After analyzing the various cases, Jenkins and the other Reno investigators now believed that their unknown suspect might have been acting out, using dominance and power against his victims, and had evidently been escalating in the severity of his attacks. It was also noted at this early point in the investigation that all of the attacker’s female victims were all petite with long, straight hair. Even more chilling was the fact that the attacks against the UNR students, as well as Brianna’s abduction, had all occurred within a four-block radius. At the very least, everyone agreed that they had a predatory serial rapist on their hands, one who knew this neighborhood.
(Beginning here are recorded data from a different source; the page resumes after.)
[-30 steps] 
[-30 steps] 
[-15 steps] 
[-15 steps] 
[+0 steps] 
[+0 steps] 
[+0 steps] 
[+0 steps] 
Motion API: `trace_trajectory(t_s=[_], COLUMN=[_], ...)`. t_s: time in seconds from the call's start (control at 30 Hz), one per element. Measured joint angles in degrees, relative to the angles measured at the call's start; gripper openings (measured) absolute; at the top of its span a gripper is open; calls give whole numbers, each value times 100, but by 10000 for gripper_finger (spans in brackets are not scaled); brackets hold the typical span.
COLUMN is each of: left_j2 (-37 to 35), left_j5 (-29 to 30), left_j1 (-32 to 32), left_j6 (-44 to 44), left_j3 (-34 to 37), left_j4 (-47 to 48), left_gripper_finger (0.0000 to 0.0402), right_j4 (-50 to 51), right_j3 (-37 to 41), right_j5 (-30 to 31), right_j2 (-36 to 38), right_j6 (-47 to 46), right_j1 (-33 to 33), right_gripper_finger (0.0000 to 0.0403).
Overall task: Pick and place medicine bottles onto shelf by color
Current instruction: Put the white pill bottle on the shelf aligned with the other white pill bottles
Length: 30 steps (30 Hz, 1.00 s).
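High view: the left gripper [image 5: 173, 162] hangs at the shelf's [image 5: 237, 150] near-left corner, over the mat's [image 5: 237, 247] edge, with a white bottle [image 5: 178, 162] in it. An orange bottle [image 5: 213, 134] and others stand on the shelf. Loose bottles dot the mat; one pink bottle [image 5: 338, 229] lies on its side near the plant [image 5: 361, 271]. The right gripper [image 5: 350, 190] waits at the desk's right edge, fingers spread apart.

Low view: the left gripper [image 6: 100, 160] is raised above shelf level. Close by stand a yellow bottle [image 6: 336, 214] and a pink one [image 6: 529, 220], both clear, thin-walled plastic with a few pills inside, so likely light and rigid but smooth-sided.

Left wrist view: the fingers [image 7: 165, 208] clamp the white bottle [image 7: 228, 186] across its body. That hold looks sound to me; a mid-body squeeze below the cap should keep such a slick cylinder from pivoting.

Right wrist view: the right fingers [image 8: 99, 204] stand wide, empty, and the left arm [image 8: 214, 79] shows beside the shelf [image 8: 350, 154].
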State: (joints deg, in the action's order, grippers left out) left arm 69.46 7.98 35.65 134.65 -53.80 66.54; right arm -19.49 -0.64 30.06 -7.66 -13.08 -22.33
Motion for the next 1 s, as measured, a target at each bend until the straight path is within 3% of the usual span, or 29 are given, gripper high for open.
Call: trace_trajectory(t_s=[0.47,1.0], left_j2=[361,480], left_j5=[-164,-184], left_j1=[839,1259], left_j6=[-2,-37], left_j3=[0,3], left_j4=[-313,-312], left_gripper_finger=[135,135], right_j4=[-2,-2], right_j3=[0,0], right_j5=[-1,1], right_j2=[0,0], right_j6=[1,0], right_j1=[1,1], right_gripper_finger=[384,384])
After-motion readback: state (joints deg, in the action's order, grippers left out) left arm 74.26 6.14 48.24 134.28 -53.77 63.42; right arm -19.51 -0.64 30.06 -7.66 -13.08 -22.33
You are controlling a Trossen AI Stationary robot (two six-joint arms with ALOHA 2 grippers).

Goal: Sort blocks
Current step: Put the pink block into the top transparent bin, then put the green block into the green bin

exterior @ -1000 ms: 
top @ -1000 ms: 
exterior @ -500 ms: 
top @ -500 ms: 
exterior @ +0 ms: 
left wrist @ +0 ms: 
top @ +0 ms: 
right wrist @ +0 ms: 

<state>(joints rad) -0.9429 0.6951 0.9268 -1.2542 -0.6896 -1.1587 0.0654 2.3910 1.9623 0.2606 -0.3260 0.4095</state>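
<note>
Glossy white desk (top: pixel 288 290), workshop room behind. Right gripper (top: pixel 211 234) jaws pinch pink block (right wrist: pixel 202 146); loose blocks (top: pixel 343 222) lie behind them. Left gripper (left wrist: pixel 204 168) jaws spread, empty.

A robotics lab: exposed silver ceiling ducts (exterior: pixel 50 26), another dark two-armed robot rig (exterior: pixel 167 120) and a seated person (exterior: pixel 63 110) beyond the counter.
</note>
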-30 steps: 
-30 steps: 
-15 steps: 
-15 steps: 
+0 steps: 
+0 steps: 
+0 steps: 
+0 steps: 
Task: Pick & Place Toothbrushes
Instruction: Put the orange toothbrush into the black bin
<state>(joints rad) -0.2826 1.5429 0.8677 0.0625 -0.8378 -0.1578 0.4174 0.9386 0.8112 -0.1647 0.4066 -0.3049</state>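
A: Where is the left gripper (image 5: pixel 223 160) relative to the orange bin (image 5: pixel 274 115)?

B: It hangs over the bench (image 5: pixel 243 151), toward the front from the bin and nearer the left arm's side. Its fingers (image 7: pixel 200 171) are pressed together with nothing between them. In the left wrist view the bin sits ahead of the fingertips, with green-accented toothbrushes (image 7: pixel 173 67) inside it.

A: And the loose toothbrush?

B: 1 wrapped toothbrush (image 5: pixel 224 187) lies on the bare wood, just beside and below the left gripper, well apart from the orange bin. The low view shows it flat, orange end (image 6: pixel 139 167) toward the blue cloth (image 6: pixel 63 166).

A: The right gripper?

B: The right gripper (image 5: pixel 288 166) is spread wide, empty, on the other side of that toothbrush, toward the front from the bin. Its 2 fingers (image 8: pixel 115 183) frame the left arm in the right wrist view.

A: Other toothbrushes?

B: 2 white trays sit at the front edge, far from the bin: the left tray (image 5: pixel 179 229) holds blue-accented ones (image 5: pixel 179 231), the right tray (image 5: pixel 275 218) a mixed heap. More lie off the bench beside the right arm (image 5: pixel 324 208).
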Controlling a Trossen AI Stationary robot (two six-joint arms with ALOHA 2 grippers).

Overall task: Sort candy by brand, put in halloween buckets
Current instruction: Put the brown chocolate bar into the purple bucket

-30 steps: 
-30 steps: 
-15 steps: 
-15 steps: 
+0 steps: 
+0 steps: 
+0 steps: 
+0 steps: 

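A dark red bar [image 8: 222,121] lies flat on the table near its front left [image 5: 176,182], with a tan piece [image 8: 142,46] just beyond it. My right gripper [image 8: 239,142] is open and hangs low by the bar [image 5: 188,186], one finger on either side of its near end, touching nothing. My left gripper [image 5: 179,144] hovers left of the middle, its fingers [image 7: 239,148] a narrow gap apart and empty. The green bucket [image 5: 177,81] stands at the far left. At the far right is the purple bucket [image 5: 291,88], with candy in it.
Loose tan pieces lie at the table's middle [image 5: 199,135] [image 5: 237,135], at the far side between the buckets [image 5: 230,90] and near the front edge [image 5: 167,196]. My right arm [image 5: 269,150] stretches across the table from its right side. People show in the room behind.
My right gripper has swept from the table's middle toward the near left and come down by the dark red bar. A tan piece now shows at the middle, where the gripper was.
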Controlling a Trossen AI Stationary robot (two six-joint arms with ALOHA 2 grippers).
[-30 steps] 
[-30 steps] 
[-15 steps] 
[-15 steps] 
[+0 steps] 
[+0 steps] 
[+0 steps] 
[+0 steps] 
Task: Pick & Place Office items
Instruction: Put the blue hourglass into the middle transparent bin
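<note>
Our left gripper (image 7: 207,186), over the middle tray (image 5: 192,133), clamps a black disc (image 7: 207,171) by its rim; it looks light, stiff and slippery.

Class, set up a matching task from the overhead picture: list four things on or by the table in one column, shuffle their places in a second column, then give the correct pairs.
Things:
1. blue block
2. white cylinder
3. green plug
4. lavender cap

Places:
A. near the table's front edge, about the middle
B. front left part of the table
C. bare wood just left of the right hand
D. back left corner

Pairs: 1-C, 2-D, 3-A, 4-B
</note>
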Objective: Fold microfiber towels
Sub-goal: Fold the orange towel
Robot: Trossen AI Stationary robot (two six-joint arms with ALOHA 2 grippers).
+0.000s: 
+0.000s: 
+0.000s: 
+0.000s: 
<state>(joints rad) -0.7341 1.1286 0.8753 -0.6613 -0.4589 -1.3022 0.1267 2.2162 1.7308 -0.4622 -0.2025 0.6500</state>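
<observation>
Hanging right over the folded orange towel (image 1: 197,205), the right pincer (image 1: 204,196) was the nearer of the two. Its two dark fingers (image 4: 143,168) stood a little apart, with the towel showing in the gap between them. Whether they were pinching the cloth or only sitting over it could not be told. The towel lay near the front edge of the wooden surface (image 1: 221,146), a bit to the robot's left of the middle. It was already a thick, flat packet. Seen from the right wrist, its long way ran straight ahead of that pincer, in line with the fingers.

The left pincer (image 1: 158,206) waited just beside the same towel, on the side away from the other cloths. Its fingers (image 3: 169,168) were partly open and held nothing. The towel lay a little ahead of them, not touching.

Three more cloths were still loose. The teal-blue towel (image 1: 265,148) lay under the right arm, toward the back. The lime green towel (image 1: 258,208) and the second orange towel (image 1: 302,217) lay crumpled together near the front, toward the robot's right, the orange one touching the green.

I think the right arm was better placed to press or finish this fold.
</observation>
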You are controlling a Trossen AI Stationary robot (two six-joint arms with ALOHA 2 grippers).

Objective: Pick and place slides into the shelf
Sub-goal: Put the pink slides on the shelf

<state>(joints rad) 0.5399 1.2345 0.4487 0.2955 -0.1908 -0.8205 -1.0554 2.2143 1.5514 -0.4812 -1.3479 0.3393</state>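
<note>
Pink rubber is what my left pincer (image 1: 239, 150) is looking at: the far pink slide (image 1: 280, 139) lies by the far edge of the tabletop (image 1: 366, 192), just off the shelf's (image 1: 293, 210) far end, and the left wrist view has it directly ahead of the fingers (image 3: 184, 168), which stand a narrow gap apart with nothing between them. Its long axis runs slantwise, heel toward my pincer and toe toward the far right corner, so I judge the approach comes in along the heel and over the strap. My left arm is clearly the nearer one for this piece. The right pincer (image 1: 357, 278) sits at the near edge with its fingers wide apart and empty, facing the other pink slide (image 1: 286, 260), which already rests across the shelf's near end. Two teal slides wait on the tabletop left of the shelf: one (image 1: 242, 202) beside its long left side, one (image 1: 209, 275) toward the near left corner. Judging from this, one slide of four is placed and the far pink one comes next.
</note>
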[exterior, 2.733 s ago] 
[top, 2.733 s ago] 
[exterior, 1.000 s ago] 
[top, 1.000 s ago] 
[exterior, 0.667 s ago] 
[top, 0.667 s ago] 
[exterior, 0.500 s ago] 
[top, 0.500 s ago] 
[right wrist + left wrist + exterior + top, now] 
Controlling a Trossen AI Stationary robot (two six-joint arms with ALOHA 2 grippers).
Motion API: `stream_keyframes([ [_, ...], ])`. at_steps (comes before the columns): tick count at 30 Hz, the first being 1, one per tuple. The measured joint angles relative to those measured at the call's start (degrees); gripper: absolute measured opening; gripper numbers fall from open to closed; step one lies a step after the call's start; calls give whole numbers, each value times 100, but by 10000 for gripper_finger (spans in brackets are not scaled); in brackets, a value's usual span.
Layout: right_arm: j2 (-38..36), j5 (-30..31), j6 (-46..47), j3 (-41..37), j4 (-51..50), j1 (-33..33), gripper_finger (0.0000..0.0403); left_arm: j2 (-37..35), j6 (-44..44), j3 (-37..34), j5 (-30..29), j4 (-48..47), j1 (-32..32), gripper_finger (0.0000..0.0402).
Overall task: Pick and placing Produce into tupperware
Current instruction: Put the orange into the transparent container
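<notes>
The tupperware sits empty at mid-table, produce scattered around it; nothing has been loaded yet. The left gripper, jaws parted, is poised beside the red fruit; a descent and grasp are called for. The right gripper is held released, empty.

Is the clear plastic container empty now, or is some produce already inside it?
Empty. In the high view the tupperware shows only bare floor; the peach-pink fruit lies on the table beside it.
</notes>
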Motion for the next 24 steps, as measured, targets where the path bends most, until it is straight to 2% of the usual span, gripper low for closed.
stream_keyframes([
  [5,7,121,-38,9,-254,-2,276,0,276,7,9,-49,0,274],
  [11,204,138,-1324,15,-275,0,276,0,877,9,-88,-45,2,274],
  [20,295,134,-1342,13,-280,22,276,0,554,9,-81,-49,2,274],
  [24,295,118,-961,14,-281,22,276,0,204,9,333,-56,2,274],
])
Because of the UNR students, it was an environment rich with potential victims. Aware that a large number of pretty young coeds were often out at night, coming and going at all hours, the rapist might very well have figured that he had hit the mother lode. If he had it in his mind that he was looking for a particular type of victim with regard to size and general appearance, as many serial predators do, all he would need to do to find one that fit his preferences was to troll the streets around UNR. Then he would eventually find a victim who was an exact match for the type that he desired. Many involved in the case also believed that their suspect was not necessarily new at this; he might have been victimizing young women, perhaps in a different locale, for some time. If he had a criminal record, which seemed likely, the information would eventually surge to the forefront, once they identified the person responsible for the crimes. And the authorities were determined that they would, eventually, find the man they were looking for. As the case geared up to become the biggest manhunt in Reno’s history, everyone involved in it also hoped that the suspect had not escalated his aberrant behavior to include murder in the case of Brianna Denison.